Lastly, to establish activity, a scoring system was derived for each candidate facility by searching for related websites, local directories, government reports, social media posts, etc. Public APIs, including Bing Maps, OpenStreetMap Nominatim, and Geonames were called to capture and externally validate additional details. The purpose of these integrations was to (1) reverse-geocode hospital coordinates to return missing addresses, and (2) validate the location of the hospitals with close proximity to country borders. This approach was premised on the assumption that principal hospitals are more likely to be referenced online, whether by individuals, governments, or nonprofits. Filtering was complemented by several rounds of manual curation and review.

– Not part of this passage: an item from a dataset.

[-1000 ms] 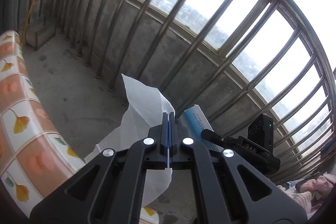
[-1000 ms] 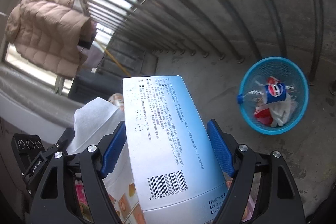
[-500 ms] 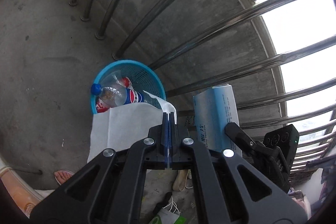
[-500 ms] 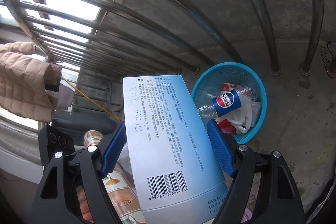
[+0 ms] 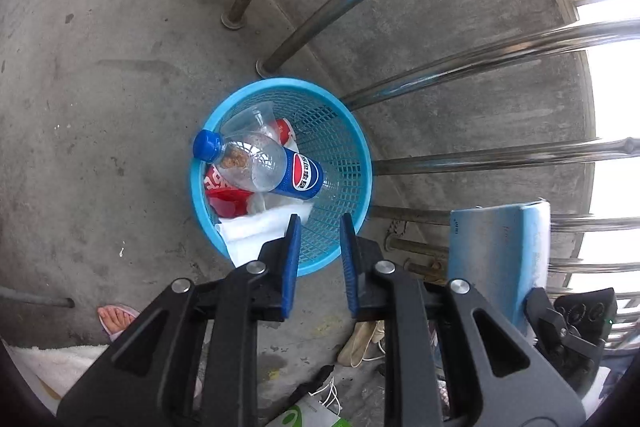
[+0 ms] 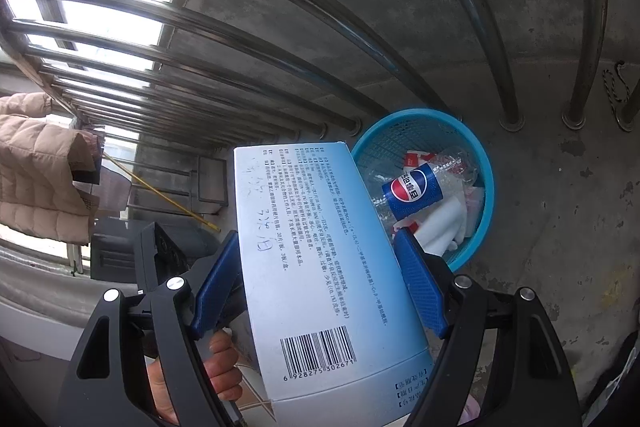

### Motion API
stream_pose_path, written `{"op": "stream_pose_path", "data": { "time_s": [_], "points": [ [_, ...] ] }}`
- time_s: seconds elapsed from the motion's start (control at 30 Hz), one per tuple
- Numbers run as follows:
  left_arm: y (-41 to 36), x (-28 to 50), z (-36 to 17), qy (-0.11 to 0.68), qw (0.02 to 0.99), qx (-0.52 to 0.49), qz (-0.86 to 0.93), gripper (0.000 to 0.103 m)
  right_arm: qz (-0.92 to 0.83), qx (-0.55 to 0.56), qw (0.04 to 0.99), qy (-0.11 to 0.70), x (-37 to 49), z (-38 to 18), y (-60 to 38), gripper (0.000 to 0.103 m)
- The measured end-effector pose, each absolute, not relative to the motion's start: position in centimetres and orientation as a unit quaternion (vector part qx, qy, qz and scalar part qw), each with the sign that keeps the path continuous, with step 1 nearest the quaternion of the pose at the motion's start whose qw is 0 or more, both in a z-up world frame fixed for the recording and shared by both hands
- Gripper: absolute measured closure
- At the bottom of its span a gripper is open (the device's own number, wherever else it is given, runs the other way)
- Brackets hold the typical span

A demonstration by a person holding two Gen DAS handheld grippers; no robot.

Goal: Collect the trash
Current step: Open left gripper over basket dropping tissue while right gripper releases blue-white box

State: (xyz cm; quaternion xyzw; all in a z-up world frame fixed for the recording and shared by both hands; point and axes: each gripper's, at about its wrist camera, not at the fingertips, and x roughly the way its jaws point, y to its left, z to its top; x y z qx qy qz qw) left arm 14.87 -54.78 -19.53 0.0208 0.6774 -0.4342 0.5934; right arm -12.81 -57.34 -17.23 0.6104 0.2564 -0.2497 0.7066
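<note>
My left hand-held gripper (image 5: 316,223) has just been opening, nothing between its jaws, white tissue (image 5: 260,227) at the blue basket's (image 5: 352,147) 7 o'clock rim. My right hand-held gripper (image 6: 320,247) clamps the blue box (image 6: 320,267).

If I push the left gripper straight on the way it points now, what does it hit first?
Probably the blue basket: the left gripper, jaws just opened with nothing between them, points at its near inner wall, beside the white tissue draped there. Depth is unclear.

blue mesh basket (image 5: 352,163), pale blue box (image 6: 320,267), white tissue (image 5: 256,227)
</note>
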Motion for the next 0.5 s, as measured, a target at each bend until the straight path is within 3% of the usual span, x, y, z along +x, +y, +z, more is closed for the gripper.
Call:
{"op": "stream_pose_path", "data": {
  "time_s": [0.1, 0.27, 0.5],
  "points": [
    [-53.8, 15.4, -18.0, 0.666, 0.602, 0.015, -0.441, 0.083, -0.251, 0.611, 0.704, 0.261, -12.6, -17.4, -57.1, 0.028],
    [-51.3, 16.1, -13.7, 0.627, 0.633, 0.017, -0.454, 0.068, -0.255, 0.615, 0.691, 0.282, -12.1, -18.4, -56.8, 0.028],
    [-44.0, 17.0, -6.3, 0.547, 0.693, 0.063, -0.466, 0.051, -0.247, 0.581, 0.670, 0.390, -9.4, -21.8, -55.3, 0.028]
  ]
}}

Data contained in this compendium presents only the first steps in improving the nonprofit and healthcare facility landscape in low-income countries. Much work remains to be done to better our understanding of the granularity specific to each region and healthcare system. The Foundations’s development of a vulnerability index based upon macro-level health statistics, bed capacity, and population mobility in targeted regions is a step in this direction. Additionally, insights from social media activity can help identify acute medical conditions in real time and facilitate rapid assistance where needed. Information sources such as public satellite data and ground images obtained from online user activity can be further used in conjunction with machine-learning algorithms to validate the location of hospitals, estimate facility area, and even predict the number of beds needed. Together, these and other features will enhance the global marketplace for the exchange of healthcare services.